• [Problem description] Could you please find each line in the records that contains the word "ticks" and copy it?

• [Record extracts]
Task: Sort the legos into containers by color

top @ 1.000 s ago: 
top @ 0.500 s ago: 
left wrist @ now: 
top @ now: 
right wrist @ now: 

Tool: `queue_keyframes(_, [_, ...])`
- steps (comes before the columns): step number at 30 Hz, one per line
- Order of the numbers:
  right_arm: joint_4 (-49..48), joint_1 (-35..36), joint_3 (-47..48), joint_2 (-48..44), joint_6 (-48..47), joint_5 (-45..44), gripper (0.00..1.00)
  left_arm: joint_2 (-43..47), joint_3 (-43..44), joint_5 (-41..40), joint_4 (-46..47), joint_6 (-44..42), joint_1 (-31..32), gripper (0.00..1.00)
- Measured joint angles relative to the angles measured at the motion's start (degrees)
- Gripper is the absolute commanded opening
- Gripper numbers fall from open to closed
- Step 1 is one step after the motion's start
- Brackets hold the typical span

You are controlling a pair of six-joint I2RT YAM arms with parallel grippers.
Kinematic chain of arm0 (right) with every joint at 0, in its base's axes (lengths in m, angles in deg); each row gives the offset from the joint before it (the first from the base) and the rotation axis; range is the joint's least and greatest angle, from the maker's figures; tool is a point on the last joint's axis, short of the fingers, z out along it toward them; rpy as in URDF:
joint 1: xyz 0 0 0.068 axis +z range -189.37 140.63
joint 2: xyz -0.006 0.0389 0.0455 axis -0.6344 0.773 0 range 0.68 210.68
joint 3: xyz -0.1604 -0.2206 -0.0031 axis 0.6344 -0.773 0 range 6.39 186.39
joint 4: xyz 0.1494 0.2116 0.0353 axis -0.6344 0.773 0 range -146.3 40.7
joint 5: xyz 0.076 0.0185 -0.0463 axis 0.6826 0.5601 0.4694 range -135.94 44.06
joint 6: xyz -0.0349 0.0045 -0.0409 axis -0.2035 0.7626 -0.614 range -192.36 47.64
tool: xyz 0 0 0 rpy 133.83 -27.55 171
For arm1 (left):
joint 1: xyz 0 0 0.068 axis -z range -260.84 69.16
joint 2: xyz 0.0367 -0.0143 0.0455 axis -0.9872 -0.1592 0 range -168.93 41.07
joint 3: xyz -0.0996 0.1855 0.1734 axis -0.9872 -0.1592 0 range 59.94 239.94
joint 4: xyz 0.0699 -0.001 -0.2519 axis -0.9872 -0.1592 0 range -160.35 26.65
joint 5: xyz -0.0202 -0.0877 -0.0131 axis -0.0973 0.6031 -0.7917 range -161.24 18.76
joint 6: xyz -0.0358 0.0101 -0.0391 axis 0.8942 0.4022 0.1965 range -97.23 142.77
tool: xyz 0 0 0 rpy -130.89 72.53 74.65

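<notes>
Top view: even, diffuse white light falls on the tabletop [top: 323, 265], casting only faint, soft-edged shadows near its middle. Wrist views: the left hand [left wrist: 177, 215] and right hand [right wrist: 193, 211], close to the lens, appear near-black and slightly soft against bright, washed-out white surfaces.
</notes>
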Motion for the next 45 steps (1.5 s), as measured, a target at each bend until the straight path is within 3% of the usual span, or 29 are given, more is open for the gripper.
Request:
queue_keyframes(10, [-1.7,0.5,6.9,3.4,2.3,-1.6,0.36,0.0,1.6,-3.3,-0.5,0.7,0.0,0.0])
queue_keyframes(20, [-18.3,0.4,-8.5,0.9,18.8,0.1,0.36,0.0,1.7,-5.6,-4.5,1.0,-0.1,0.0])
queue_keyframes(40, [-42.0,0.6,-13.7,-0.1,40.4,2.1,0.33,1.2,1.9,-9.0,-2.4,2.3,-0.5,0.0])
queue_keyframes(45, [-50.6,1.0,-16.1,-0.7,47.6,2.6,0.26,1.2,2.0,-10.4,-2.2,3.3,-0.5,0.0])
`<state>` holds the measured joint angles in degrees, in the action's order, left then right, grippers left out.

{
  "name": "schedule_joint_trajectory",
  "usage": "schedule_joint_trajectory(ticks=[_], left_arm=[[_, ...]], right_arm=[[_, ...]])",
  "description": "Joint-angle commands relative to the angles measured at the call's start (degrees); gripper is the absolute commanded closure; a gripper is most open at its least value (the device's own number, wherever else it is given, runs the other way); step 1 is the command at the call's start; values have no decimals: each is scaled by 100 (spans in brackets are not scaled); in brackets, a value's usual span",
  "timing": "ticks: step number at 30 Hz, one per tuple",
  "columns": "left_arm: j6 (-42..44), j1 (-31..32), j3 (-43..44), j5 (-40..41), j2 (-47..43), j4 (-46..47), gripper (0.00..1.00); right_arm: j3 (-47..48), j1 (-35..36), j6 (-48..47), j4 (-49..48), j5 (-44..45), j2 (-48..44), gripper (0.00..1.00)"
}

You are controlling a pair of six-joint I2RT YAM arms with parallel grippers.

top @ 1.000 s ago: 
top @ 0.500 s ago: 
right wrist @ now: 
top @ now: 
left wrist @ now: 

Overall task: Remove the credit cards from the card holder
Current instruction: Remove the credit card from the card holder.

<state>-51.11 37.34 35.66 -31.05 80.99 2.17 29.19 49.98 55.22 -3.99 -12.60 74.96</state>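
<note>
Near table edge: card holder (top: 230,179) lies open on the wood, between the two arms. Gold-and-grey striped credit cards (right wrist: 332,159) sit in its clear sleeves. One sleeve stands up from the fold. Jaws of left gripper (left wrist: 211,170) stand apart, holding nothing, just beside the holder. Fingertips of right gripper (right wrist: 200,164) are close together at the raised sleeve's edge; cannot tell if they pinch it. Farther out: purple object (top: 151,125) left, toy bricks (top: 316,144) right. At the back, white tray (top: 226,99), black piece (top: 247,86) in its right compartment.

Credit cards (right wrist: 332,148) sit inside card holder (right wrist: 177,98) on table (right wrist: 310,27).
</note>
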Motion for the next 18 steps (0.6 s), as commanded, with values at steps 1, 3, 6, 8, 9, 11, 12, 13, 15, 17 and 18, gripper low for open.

• [Answer space]
  "usage": "schedule_joint_trajectory(ticks=[_], left_arm=[[_, ...]], right_arm=[[_, ...]])",
  "timing": "ticks: step number at 30 Hz, one per tuple",

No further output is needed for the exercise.